It takes a team of medical professionals to treat patients. However, licensed practical nurses play a particularly important role: As providers of day-to-day care and monitoring, LPNs typically have the most hands-on experience with patients. Those opportunities to work with patients should increase as baby boomers grow older. The Bureau of Labor Statistics forecasts 22 percent job growth in the field from 2010 to 2020, compared with 14 percent for all occupations.
Basic bedside medical care is the primary responsibility of most LPNs. They treat bedsores, apply dressings, give injections, administer enemas, check on catheters and apply ice packs or hot water bottles to relieve pain. For patients who need lab tests, LPNs collect blood and tissue samples. In emergencies or critical cases, they handle treatment therapies and lifesaving procedures, including pre- and postoperative care, CPR, catheterization and cast care. In some states, laws allow LPNs to administer prescribed medicines or start treatments with intravenous fluids.
LPNs track patient conditions. They take temperatures and check blood pressure, pulse, weight and other vital statistics. They also watch patients for reactions to medications or treatments. During patient examinations, LPNs write down information and results. Alongside supervising registered nurses, LPNs evaluate patient conditions and help write and implement a nursing plan of care.

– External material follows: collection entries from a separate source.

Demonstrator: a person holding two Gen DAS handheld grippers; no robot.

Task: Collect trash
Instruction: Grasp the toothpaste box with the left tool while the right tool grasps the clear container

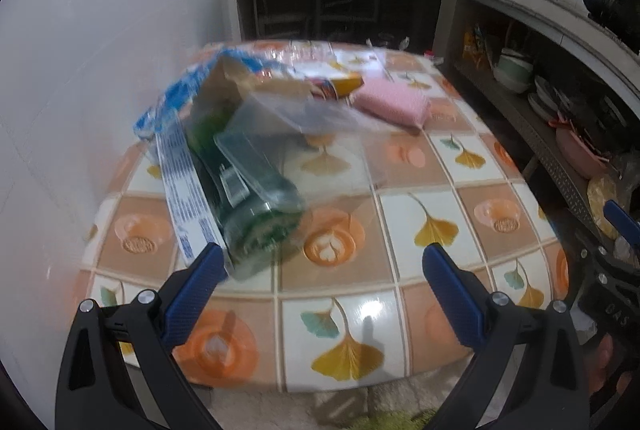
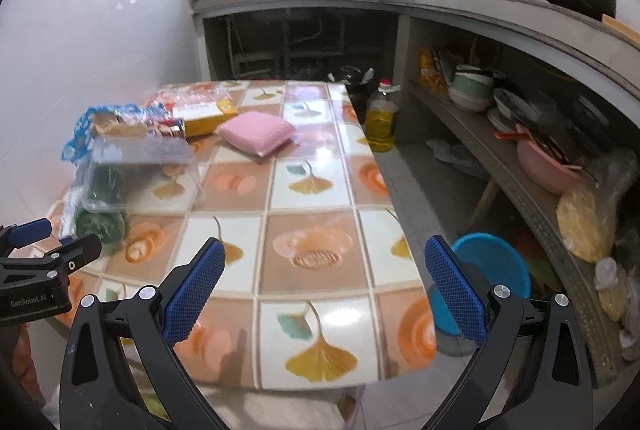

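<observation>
I log the table's glossy tiled cloth (image 2: 320, 189): white squares with yellow and teal ginkgo leaves, tan squares with orange latte cups. Far centre, a pink rectangular sponge (image 2: 256, 133). Left, a dark green bottle (image 1: 248, 197) inside a clear plastic bag (image 1: 320, 117), beside blue-and-white printed packaging (image 1: 184, 165). Right floor: round blue plastic basin (image 2: 492, 262), yellow oil bottle with red cap (image 2: 380, 121). Both grippers carry blue textured pads (image 2: 196, 286) on black frames.

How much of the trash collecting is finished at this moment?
Nothing looks collected yet. The left claw and the right claw are both open and hold nothing. On the table the trash remains: a clear plastic container, a green bottle, a blue-and-white wrapper, a yellow box and a pink sponge. No bin is identifiable.
</observation>
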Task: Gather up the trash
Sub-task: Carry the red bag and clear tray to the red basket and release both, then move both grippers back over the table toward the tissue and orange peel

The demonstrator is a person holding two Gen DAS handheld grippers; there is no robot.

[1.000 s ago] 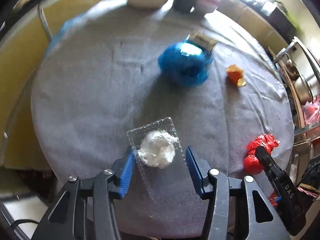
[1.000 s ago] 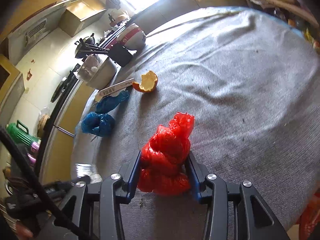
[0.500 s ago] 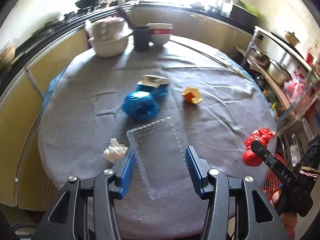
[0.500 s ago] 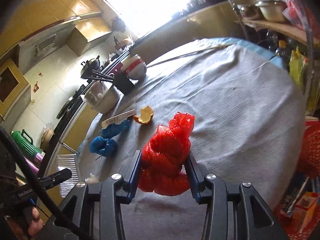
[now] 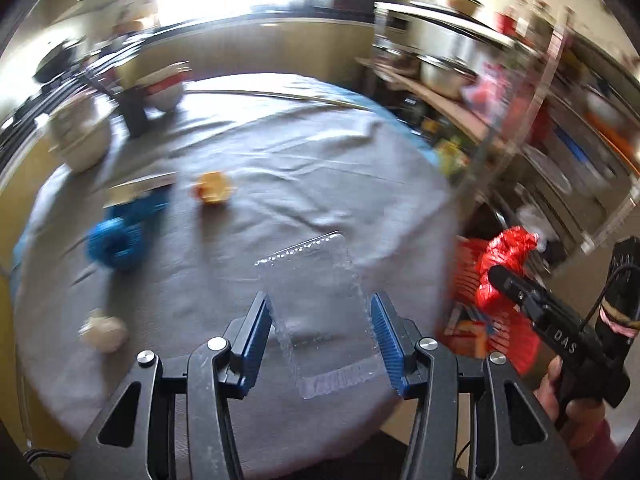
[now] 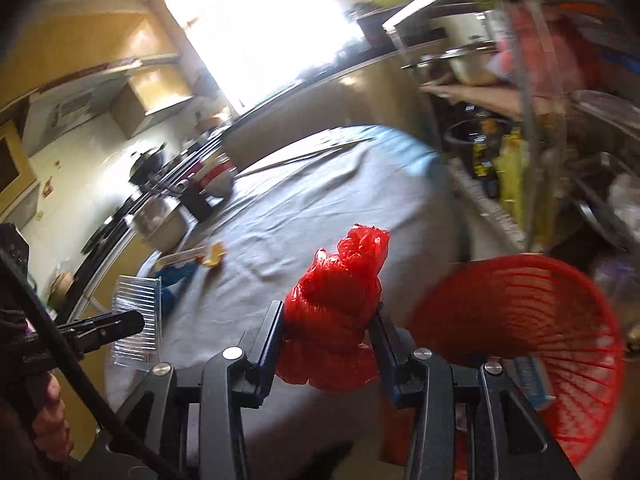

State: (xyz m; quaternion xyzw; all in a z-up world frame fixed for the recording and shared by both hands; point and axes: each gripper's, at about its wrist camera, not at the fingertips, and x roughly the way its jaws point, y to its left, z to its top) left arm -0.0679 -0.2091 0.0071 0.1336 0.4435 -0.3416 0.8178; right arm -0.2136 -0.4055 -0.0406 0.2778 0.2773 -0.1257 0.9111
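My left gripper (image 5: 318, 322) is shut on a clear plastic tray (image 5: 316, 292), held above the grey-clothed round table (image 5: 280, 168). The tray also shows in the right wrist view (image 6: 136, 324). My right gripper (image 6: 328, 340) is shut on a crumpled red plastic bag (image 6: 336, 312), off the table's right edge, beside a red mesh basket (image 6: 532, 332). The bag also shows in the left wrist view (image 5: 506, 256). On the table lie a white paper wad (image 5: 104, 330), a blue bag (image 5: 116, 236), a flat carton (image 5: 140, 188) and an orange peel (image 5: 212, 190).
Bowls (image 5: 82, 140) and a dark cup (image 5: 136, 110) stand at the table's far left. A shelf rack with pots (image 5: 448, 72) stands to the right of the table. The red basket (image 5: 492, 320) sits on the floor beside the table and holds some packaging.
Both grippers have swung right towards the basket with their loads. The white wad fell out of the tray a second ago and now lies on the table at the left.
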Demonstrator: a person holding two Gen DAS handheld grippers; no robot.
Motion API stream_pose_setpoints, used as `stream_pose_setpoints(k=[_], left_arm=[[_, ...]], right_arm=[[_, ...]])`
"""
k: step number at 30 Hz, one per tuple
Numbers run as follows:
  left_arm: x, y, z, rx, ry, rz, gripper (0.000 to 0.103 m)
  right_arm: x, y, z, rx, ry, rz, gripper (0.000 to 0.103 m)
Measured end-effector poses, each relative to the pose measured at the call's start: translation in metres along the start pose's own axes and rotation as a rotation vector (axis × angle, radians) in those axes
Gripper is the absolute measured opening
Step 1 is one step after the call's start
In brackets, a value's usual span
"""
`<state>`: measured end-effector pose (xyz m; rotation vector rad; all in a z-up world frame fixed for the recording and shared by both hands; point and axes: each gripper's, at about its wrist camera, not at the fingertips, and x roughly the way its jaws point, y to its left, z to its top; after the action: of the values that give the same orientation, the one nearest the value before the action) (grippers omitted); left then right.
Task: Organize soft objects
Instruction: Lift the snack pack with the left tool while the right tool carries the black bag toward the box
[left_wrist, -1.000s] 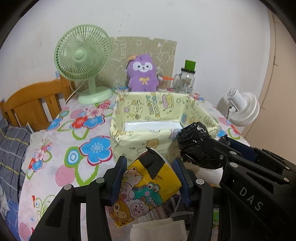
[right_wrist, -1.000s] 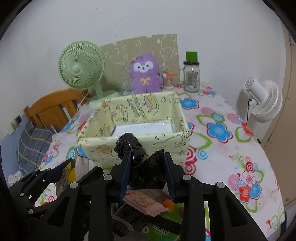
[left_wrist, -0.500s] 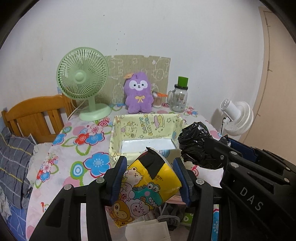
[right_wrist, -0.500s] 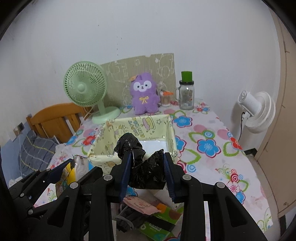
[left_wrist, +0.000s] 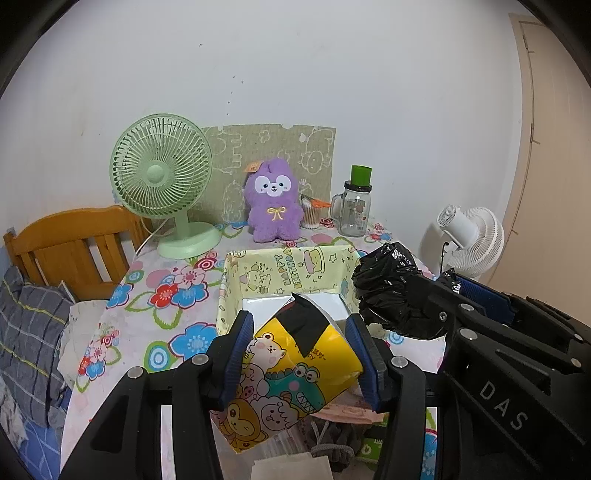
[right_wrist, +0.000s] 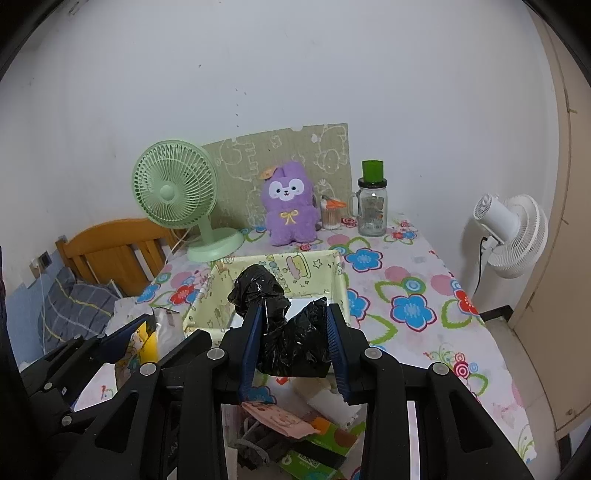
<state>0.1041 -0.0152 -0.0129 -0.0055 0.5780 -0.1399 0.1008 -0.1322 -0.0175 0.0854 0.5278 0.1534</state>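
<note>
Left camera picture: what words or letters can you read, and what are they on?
"HAPPY BIRTHDAY" is printed on the inside wall of the yellow box.
"DAS" is on the right gripper, along its black arm.
The yellow cartoon packet held by the left gripper has a small line of print under its black patch, too small to read.
The green packet low in the right camera picture has lettering too blurred to read.

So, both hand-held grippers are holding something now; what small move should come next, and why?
Probably carry the left hand-held gripper forward over the yellow box before releasing. It is shut on the yellow cartoon packet, the box is open and just ahead, and the right hand-held gripper holds the black plastic bag beside it.
</note>
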Motion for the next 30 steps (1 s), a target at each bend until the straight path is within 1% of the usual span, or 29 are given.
stream_pose_setpoints(k=[17, 30], left_arm=[[0.038, 0.008, 0.029, 0.022, -0.003, 0.005, 0.053], [0.08, 0.021, 0.043, 0.016, 0.015, 0.015, 0.053]], right_arm=[[0.038, 0.004, 0.029, -0.013, -0.016, -0.007, 0.038], [0.086, 0.003, 0.045, 0.001, 0.007, -0.006, 0.038]])
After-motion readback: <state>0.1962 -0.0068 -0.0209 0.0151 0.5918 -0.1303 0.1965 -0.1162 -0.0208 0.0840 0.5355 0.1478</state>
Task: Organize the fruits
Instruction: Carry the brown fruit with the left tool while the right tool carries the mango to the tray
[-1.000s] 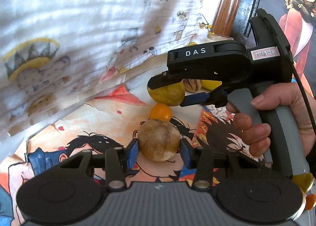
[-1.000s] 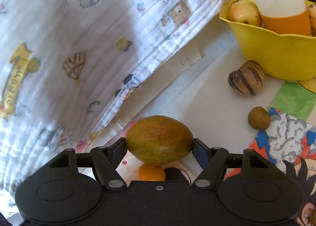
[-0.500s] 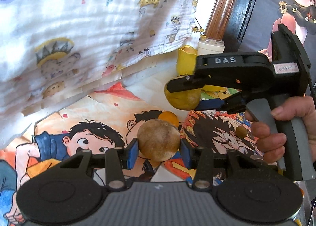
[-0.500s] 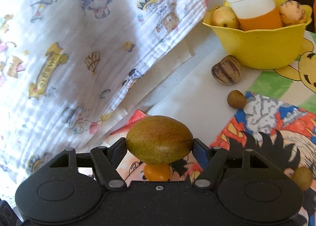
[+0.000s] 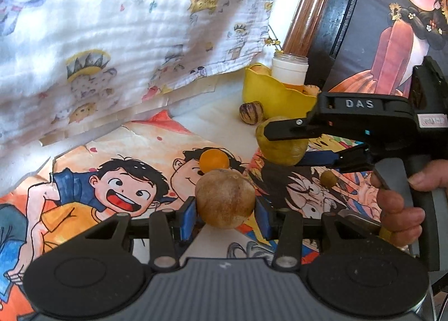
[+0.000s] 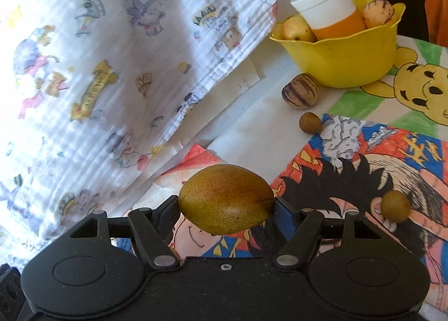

LPNs focus on personal care and comfort of medical patients. They help them with hygiene, including bathing and dressing. They also assist patients with standing and walking to handle the tasks of daily living. Plus, they feed patients and take notes on nutritional intake. Another key part of the job involves providing emotional support and guidance to patients and their families.
An LPN’s daily responsibilities change slightly depending on the patients she sees. Nurses who work inside nursing homes provide routine bedside care, develop care plans and manage certified nursing assistants. At medical offices, they handle more clerical duties, such as scheduling appointments and keeping records. Home-care LPNs typically focus on personal tasks, such as meal preparation and teaching family members basic care. Some LPNs concentrate on delivery, care and feeding of babies, while others specifically treat mentally disabled patients.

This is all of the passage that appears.